EXERCISE:
Write out, word for word, only the data from its first line to the line containing "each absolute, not".
(THE INPUT)
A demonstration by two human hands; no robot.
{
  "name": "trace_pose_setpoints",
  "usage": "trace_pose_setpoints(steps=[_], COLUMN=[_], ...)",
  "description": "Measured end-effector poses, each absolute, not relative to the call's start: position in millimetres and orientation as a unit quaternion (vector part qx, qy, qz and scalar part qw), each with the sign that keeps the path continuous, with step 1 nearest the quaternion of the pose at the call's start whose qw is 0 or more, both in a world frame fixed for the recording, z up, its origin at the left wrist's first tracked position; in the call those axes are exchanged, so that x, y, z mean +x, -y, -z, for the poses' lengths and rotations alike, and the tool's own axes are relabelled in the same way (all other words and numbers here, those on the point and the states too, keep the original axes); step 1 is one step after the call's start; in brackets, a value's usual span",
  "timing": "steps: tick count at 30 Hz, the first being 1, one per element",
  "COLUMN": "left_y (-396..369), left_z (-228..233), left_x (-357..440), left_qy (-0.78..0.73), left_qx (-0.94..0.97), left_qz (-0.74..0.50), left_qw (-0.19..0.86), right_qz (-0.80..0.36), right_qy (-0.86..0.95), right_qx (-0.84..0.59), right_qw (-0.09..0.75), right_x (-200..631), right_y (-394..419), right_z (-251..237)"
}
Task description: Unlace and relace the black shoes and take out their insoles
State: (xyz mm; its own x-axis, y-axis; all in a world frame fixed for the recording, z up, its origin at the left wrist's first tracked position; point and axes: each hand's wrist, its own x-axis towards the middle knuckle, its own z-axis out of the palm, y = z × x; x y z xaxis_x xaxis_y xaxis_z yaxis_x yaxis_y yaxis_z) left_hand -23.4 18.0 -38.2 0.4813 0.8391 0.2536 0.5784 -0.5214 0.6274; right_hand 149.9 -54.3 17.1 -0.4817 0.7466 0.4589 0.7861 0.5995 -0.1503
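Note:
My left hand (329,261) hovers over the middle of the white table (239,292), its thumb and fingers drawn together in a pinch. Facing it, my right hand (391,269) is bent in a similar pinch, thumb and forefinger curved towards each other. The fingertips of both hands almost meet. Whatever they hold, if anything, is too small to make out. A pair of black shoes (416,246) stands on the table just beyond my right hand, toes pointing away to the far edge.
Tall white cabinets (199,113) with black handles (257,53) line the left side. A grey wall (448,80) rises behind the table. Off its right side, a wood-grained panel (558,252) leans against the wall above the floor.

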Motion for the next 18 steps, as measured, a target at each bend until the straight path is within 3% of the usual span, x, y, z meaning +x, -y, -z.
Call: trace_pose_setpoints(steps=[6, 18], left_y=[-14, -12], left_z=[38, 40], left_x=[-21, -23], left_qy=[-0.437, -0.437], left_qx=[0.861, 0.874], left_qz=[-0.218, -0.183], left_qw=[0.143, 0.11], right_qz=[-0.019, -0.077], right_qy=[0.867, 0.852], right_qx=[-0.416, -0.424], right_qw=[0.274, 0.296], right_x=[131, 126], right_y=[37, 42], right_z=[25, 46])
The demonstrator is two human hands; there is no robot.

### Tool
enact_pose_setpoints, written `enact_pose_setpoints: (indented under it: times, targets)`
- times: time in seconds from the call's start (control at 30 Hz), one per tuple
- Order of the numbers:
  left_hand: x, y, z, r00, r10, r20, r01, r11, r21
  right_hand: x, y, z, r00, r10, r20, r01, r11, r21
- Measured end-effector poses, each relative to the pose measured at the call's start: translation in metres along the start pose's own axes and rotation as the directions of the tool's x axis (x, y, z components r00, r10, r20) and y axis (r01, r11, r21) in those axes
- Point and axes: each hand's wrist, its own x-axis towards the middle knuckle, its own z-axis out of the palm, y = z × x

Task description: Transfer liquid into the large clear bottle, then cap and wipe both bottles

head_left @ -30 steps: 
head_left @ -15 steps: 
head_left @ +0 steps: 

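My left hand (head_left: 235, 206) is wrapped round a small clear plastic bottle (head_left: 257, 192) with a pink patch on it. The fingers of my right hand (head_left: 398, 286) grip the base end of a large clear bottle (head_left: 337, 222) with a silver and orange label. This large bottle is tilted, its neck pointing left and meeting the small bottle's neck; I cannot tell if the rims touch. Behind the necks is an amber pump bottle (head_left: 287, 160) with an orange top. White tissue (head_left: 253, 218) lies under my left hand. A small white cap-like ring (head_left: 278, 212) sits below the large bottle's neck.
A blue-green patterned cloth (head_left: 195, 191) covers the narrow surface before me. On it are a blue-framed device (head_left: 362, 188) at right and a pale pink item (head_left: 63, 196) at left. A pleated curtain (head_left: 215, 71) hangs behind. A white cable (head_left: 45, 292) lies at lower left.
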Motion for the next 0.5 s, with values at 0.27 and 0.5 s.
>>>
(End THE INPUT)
TASK SOLUTION:
A demonstration by two human hands; no robot.
{
  "name": "trace_pose_setpoints",
  "usage": "trace_pose_setpoints(steps=[_], COLUMN=[_], ...)",
  "description": "Measured end-effector poses, each absolute, not relative to the call's start: position in millimetres and orientation as a unit quaternion (vector part qx, qy, qz and scalar part qw), each with the sign that keeps the path continuous, with step 1 nearest the quaternion of the pose at the call's start whose qw is 0 or more, both in a world frame fixed for the recording, z up, its origin at the left wrist's first tracked position; in the call those axes are exchanged, so that x, y, z mean +x, -y, -z, for the poses' lengths and rotations alike, and the tool's own axes are relabelled in the same way (all other words and numbers here, those on the point and the states too, keep the original axes); step 1 is one step after the call's start; in brackets, a value's usual span",

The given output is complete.